- _What the task requires_:
From the records below, copy the lines that include "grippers".

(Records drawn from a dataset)
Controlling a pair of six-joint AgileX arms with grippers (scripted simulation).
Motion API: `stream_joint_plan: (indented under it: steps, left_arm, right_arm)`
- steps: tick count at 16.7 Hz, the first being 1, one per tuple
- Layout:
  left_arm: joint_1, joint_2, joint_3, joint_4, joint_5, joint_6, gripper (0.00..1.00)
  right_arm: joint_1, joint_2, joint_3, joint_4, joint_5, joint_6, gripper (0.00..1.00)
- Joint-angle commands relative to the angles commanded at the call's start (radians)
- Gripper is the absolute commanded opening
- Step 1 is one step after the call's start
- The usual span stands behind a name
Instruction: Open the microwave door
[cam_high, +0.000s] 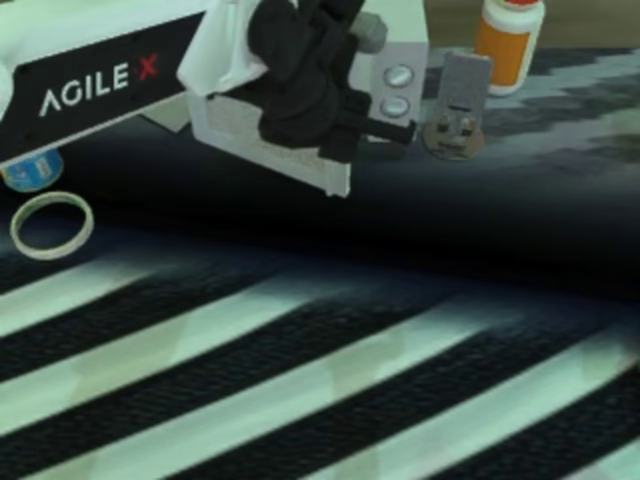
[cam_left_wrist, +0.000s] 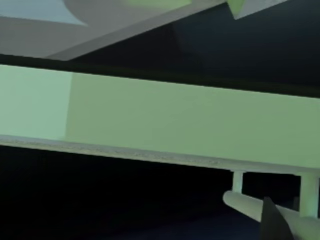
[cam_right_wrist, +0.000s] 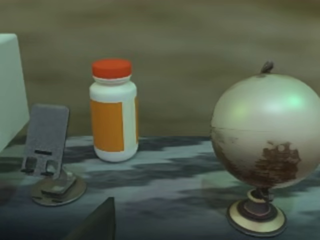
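At the far left of the counter (cam_high: 330, 400) lies a pale ring (cam_high: 51, 224). Next comes our left arm, reaching over the microwave (cam_high: 400, 45) at the back. The microwave door (cam_high: 262, 142) already swings out partway toward us, hinged on its left. Our left gripper (cam_high: 385, 130) sits at the door's free edge, near the two silver knobs (cam_high: 397, 90). We cannot tell if its fingers are wide or closed.

The door looks stiff, thin and light, so we think it should swing easily when pulled by its handle bar (cam_left_wrist: 270, 212).

To the right stand a grey phone stand (cam_high: 455, 105) and an orange bottle (cam_high: 508, 42), close by. In front is open room for swinging. Our right gripper is out of sight.
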Motion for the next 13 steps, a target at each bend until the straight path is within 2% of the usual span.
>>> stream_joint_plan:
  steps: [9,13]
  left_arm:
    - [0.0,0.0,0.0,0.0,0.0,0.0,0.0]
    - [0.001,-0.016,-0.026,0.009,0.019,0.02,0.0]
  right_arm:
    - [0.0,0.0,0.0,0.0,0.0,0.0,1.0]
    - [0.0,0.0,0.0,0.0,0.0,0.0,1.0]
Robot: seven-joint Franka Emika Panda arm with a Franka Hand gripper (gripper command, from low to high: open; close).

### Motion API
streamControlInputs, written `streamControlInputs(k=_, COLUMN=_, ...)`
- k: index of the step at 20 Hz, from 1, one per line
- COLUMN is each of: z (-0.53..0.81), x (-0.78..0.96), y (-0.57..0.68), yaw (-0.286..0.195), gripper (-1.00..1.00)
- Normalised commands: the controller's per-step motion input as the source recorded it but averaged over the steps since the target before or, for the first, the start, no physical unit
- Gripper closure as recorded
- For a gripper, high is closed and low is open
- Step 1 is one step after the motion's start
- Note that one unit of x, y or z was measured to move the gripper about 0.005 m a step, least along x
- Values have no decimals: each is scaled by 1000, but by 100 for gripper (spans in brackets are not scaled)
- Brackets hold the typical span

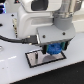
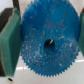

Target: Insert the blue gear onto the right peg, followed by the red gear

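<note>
- overhead, the claw [image 1: 54, 49] is clamped on the blue gear [image 2: 49, 42], green pads [image 2: 10, 42] pressing its toothed rim.
- gear hangs just above the grey plate [image 1: 42, 59] on the white bench [image 1: 15, 67].
- no legible writing.

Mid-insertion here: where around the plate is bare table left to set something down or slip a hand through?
Bare white table lies on the exterior view's left of the grey plate, and in front of it toward the camera. It is crowded over the plate: the gripper holds the blue gear there, with the arm above.
</note>
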Motion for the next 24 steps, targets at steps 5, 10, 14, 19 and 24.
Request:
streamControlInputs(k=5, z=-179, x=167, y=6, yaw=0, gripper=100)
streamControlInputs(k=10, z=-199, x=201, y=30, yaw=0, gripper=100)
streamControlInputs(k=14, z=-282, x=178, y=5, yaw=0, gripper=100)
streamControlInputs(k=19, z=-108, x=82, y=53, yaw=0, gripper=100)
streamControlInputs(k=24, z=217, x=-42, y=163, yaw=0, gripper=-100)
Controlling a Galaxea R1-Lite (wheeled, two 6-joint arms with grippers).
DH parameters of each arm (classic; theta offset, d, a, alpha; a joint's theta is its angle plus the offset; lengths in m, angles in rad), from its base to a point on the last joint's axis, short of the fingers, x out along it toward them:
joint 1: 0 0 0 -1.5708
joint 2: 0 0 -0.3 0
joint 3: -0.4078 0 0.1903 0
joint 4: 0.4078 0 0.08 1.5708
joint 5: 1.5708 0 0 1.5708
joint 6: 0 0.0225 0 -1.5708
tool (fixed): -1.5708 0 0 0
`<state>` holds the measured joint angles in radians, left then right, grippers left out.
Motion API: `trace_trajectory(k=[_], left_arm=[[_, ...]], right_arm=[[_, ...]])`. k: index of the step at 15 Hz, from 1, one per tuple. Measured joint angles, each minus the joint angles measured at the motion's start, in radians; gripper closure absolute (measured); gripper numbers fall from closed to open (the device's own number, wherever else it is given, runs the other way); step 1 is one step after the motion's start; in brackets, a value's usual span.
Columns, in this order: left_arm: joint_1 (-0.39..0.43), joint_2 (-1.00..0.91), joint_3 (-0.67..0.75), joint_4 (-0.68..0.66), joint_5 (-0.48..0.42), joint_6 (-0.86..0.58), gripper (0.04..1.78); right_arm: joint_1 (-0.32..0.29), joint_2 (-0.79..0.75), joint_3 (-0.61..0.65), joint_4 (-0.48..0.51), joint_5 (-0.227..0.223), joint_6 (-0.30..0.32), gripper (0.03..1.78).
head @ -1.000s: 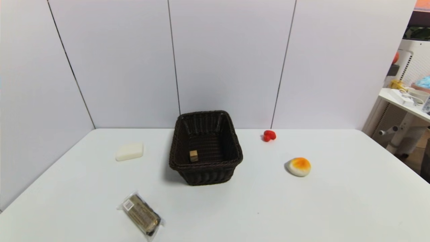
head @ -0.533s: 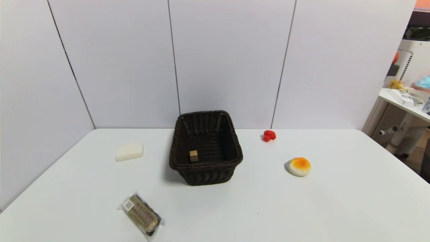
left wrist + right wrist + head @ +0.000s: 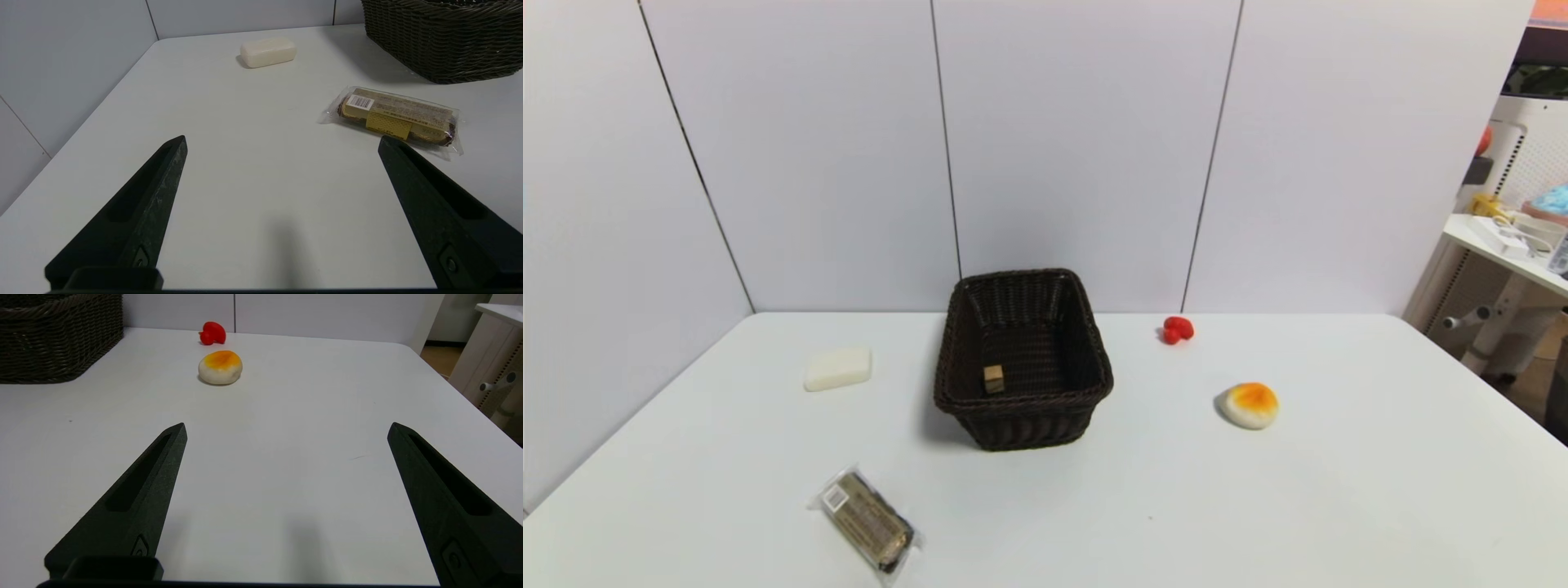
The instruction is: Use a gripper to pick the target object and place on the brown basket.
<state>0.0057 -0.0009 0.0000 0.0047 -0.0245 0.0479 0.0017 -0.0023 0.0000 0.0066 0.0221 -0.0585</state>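
On the white table (image 3: 1258,506) in the head view, the brown basket (image 3: 1023,402) stands mid-table toward the far wall, and the target object (image 3: 993,379) already lies on its floor by the near-left corner; neither arm shows here. A cream bar (image 3: 838,367) lies left, a wrapped snack (image 3: 866,520) near-left, a red piece (image 3: 1177,329) and an orange-topped lump (image 3: 1250,405) right. From the left wrist, the left gripper (image 3: 282,143) hovers low with fingers spread wide and empty, the snack just beyond; its white barcode label and gold print are too small to read. From the right wrist, the right gripper (image 3: 286,430) is likewise spread and empty. The task looks finished; a needless reach could nudge the basket or grab a decoy.
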Motion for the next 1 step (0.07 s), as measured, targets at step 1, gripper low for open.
trace_trajectory(k=[1], left_arm=[[0.000,0.000,0.000,0.000,0.000,0.000,0.13]], right_arm=[[0.000,0.000,0.000,0.002,0.001,-0.009,0.12]])
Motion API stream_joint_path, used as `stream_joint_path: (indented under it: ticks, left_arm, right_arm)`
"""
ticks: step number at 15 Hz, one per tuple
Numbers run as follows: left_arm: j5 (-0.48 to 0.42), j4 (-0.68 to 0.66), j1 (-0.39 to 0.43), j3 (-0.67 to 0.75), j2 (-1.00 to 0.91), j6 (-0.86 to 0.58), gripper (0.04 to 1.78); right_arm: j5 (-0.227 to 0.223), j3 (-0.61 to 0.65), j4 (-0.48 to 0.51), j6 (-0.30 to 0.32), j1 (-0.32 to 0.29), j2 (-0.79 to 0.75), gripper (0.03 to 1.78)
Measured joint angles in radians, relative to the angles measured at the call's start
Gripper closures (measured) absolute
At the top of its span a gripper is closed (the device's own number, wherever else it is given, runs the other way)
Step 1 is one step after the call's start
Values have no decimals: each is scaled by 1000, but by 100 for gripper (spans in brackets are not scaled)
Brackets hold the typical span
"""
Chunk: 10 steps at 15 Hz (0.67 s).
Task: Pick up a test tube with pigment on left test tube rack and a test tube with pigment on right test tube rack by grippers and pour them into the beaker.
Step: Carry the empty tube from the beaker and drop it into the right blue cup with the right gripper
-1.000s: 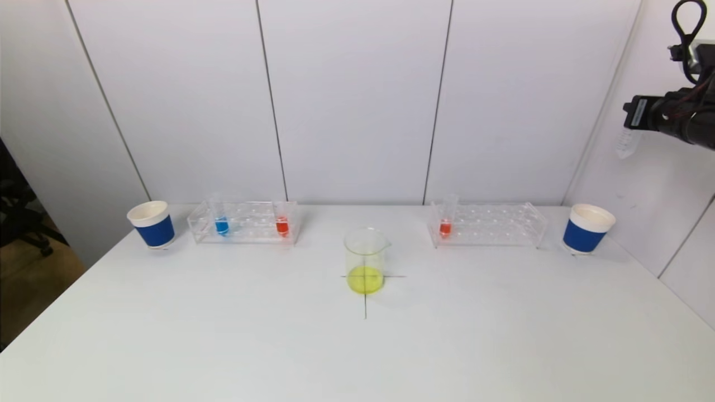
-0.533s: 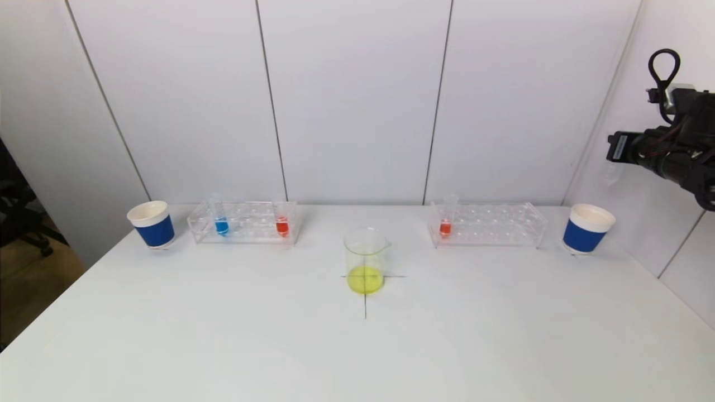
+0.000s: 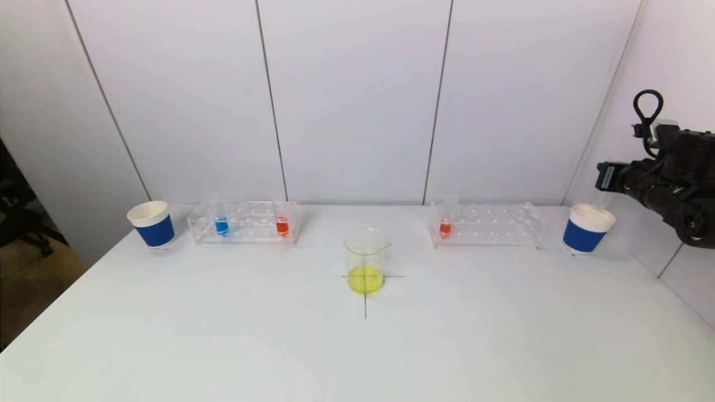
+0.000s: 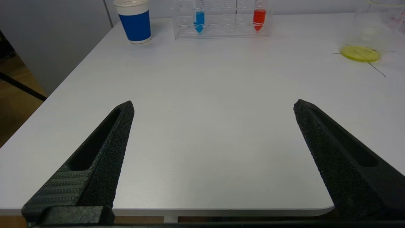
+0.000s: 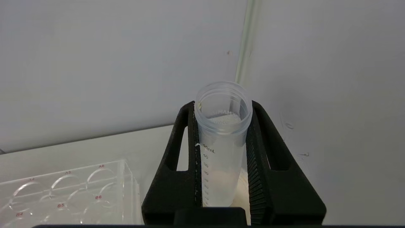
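Clear plastic fills the right gripper (image 5: pixel 223 139): its black jaws are clamped on an empty test tube (image 5: pixel 221 142), open mouth up, held just over the right blue paper cup (image 3: pixel 587 228) at the table's (image 3: pixel 357 346) far right edge. Beside that cup stands the right test tube rack (image 3: pixel 491 224), with one red-pigment tube (image 3: pixel 445 222) at its inner end. The beaker (image 3: pixel 366 260) sits mid-table on a drawn cross, a yellow pool in its bottom. The left test tube rack (image 3: pixel 246 222) carries a blue-pigment tube (image 3: pixel 221 220) and a red tube (image 3: pixel 282 222), next to the left blue cup (image 3: pixel 152 224). The left gripper (image 4: pixel 213 106) hangs near the table's front edge, jaws spread wide and holding nothing.
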Motion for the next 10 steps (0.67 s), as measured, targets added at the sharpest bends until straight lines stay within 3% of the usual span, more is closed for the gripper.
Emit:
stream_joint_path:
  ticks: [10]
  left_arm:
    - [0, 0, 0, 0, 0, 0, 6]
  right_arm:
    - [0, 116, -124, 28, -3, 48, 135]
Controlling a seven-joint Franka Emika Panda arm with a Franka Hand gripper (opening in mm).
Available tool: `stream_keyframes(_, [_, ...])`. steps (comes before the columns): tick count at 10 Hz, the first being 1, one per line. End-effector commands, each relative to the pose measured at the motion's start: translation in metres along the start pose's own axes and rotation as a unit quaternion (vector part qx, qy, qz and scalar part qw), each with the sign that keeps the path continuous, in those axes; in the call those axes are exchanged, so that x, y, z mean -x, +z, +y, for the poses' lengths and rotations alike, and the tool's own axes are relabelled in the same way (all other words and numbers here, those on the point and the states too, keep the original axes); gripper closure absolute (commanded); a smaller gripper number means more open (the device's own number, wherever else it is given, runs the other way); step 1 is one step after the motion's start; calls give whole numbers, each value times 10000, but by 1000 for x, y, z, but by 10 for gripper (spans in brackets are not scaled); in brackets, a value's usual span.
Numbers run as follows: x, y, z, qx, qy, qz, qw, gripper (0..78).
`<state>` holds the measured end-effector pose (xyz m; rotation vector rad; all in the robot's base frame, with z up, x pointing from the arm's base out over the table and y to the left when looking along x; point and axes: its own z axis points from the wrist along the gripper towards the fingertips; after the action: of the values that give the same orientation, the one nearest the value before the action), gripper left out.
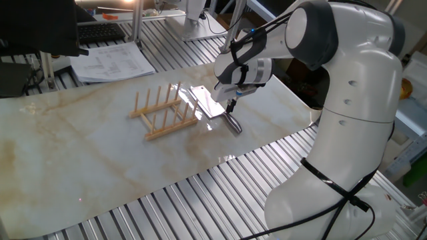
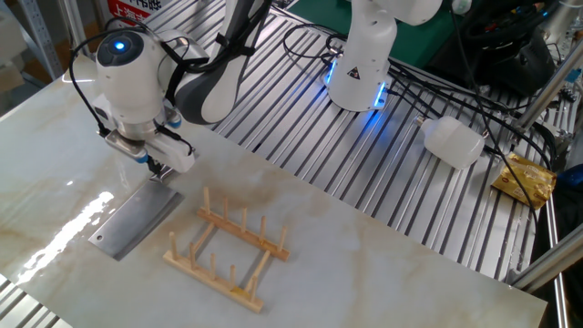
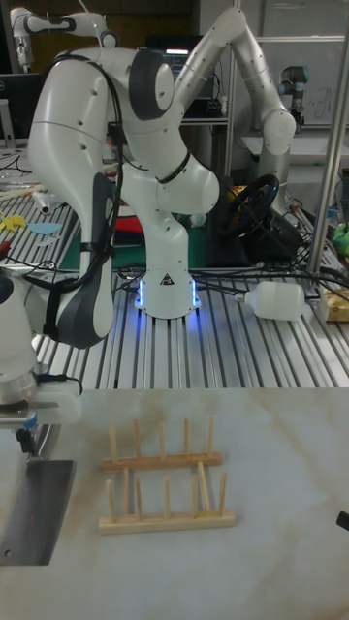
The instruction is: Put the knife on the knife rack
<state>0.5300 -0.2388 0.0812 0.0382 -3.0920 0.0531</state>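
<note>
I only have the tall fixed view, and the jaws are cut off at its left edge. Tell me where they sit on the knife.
Observer: In the other fixed view, the jaws are low over the knife, right where the handle meets the blade. I cannot tell whether they have closed.
Operator: Report which way the handle points.
Observer: In one fixed view, the handle points away from the rack, toward the edge of the table on the robot's side.
</note>
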Motion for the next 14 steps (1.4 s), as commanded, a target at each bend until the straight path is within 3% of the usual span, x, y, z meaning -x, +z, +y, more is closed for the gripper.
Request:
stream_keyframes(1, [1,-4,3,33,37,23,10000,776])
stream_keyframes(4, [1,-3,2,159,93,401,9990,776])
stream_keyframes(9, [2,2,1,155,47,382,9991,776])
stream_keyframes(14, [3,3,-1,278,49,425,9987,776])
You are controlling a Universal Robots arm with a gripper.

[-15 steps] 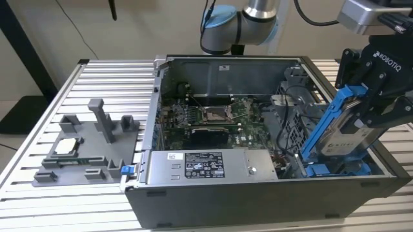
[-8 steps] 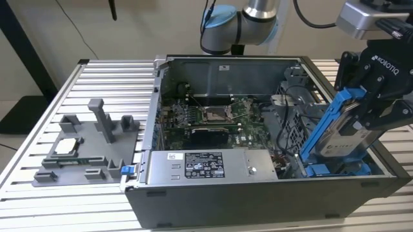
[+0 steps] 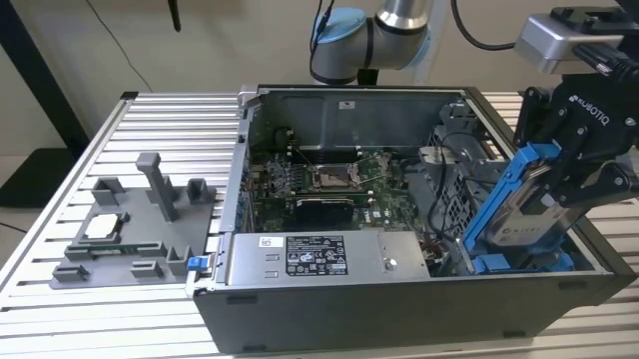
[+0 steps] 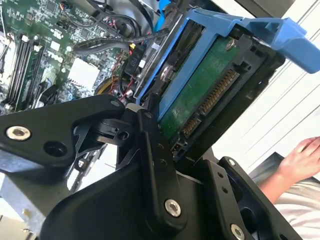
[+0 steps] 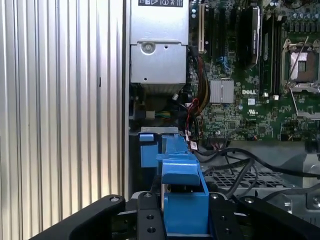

- _Expected output_:
Controlling a pair of six-joint AgileX arms with grippers (scripted simulation).
Controlling a Galaxea R1-Lite (wheeled, two 6-joint arms with grippers).
`<state>` holds the measured joint angles in radians, left then right, grippers left out.
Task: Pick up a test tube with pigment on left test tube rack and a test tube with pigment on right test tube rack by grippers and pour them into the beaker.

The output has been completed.